If \(T\) is self-adjoint, null \(T=\) \((\)range \(T)^{\perp}\)
Proof
null \(T=\) \((\)range \(T^*)^{\perp}=\) \((\)range \(T)^{\perp}\)
If \(T\) is self-adjoint, \(\langle Tv,v\rangle\in\mathbb{R}\)
Proof
\(\langle Tv,v\rangle=\langle v,T^*v\rangle=\langle v,Tv\rangle\)
and
\(\langle Tv,v\rangle=\overline{\langle v,Tv\rangle}\)
\(F=\mathbb{R}\)
\(v\): eigenvector of \(T\) with eigenvalue \(\lambda\)
Since \(v\) is real and \(Tv\) is real, \(\lambda\) has to be real.
\(F=\mathbb{C}\)
Eigenvalues can be complex.
Example
\(A=\begin{bmatrix} 0&1\\ -1&0 \end{bmatrix}\)
Eigenvalues: \(i\), \(-i\)
Eigenvectors: \((1,i)\) for \(i\), and \((-1,i)\) for \(-i\)
Every eigenvalue of a self-adjoint operator is real.
Proof
\(T=T^*\) and \(\lambda\) is an eigenvalue with eigenvector \(v\ne0\)
\(\lambda\lVert v\rVert^2=\langle \lambda v,v\rangle=\langle Tv,v\rangle=\langle v,Tv\rangle=\langle v,\lambda v\rangle=\bar{\lambda}\lVert v\rVert^2\)
\(\lambda=\bar{\lambda}\)
Example
\(A=\begin{bmatrix} 0&1\\ -1&0 \end{bmatrix}\)
\(\langle Ax,x\rangle=0\) for all \(x\in\mathbb{R}^2\)
In real spaces, there are non-trivial \(T\) s.t. \(\langle Tv,v\rangle=0\) for all \(v\).
What about complex inner product spaces?
Example: \(\langle Ax,x\rangle=\langle (i,-1),(1,i)\rangle=2i\) for \(x=(1,i)\)
There exists \(x\in\mathbb{C}^2\) for which \(\langle Ax,x\rangle\ne0\).
\(V\): inner product space over \(\mathbb{C}\).
If \(\langle Tv,v\rangle=0\) for all \(v\), then \(T=0\).
Proof
\(\langle Tv,v\rangle=0\) for all \(v\)
\(\begin{align} \langle Tu,w\rangle &= \dfrac{1}{4}\langle T(u+w),u+w\rangle-\dfrac{1}{4}\langle T(u-w),u-w\rangle\\ &+\dfrac{i}{4}\langle T(u+iw),u+iw\rangle-\dfrac{i}{4}\langle T(u-iw),u-iw\rangle \end{align}\)

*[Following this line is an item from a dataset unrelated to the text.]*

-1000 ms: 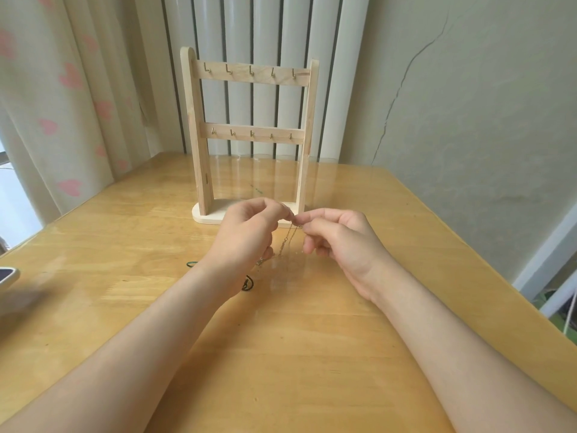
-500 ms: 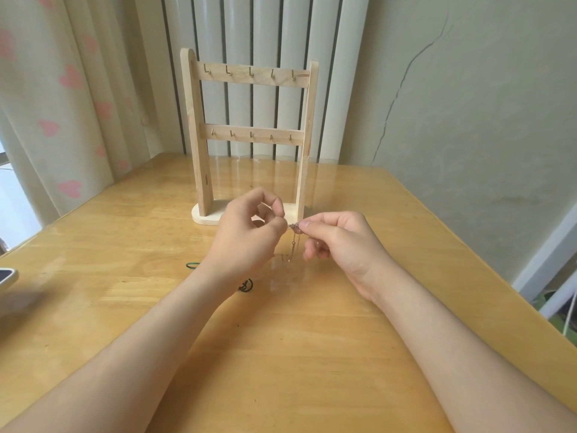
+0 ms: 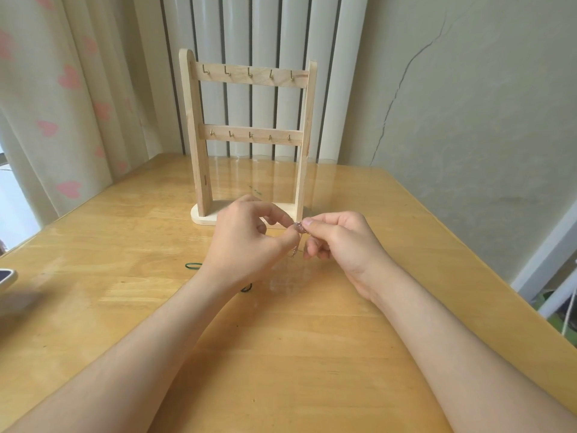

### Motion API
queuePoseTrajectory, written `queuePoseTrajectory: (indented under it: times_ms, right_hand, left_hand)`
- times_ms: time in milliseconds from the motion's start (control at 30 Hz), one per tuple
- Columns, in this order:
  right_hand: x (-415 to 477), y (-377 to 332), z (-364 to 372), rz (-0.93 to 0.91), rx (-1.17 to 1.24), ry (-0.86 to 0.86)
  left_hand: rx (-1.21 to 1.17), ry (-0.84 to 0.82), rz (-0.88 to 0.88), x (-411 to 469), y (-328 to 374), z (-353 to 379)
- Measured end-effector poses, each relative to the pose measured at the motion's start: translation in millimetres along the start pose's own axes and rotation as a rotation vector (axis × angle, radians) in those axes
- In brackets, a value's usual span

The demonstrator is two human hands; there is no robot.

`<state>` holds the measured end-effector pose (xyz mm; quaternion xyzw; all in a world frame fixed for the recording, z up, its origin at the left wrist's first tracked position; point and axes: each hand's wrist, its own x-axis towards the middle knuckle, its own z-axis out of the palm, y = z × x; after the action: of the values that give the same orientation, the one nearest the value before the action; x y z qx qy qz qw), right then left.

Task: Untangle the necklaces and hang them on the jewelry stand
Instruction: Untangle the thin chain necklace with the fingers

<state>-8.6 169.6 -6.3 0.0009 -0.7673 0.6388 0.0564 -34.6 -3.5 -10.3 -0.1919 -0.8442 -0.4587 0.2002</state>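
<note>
On my feed I count two hands, both raised above the table [image 3: 312, 364] at the centre of the frame, just in front of the jewelry stand [image 3: 195, 151]. The left hand [image 3: 246, 242] and the right hand [image 3: 343, 242] meet fingertip to fingertip on one thin chain necklace [image 3: 298, 226]. The right thumb and forefinger pinch a small pinkish-silver knot of it; the other three right fingers are curled under the palm. The left thumb and forefinger pinch the same chain just left of that knot, the other left fingers curled in. A short length of chain hangs between the two hands toward the tabletop; I cannot tell whether its end touches the wood.

The stand is upright in the upper middle of the frame: two posts [image 3: 307, 120], two cross rails, one flat base [image 3: 203, 217]. The upper rail [image 3: 249, 81] carries five hooks [image 3: 249, 72] and the lower rail [image 3: 259, 139] five more, ten in all.

I see two bits of dark green cord [image 3: 193, 265] on the table, one loop left of the left wrist and one small curl at the wrist's lower right edge. The forearm covers the stretch between, so I cannot tell if they are one cord.

At the left edge lies one flat device [image 3: 7, 276], only partly in frame. One curtain [image 3: 62, 120] with pink hearts fills the upper left.
</note>
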Motion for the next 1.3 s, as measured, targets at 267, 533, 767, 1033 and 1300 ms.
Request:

So, \(\langle Tu,w\rangle=0\) for all \(u,w\)
Set \(w=Tu\) to get \(\lVert Tu\rVert=0\) for all \(u\)
So, \(T=0\)
\(V\): inner product space over \(\mathbb{C}\).
\(T\) is self-adjoint iff \(\langle Tv,v\rangle\in\mathbb{R}\) for all \(v\).
Proof
\(\langle Tv,v\rangle-\overline{\langle Tv,v\rangle}=\langle Tv,v\rangle-\langle v,Tv\rangle=\langle (T-T^*)v,v\rangle\)
\(\langle Tv,v\rangle\in\mathbb{R}\) implies LHS = 0, which implies \(T=T^*\)
\(T=T^*\) implies RHS = 0, which implies \(\langle Tv,v\rangle\in\mathbb{R}\)
\(V\): inner product space over \(\mathbb{R}\) or \(\mathbb{C}\).
If \(T\) is self-adjoint and \(\langle Tv,v\rangle=0\) for all \(v\), then \(T=0\).
Proof
Over \(\mathbb{C}\), result is true even if \(T\) is not self-adjoint.
Over \(\mathbb{R}\), when \(T\): self-adjoint, we have
\(\langle Tu,w\rangle = \dfrac{1}{4}\langle T(u+w),u+w\rangle-\dfrac{1}{4}\langle T(u-w),u-w\rangle\)
So, \(\langle Tu,w\rangle=0\) for all \(u,w\)
Set \(w=Tu\) to get \(\lVert Tu\rVert=0\) for all \(u\)
So, \(T=0\)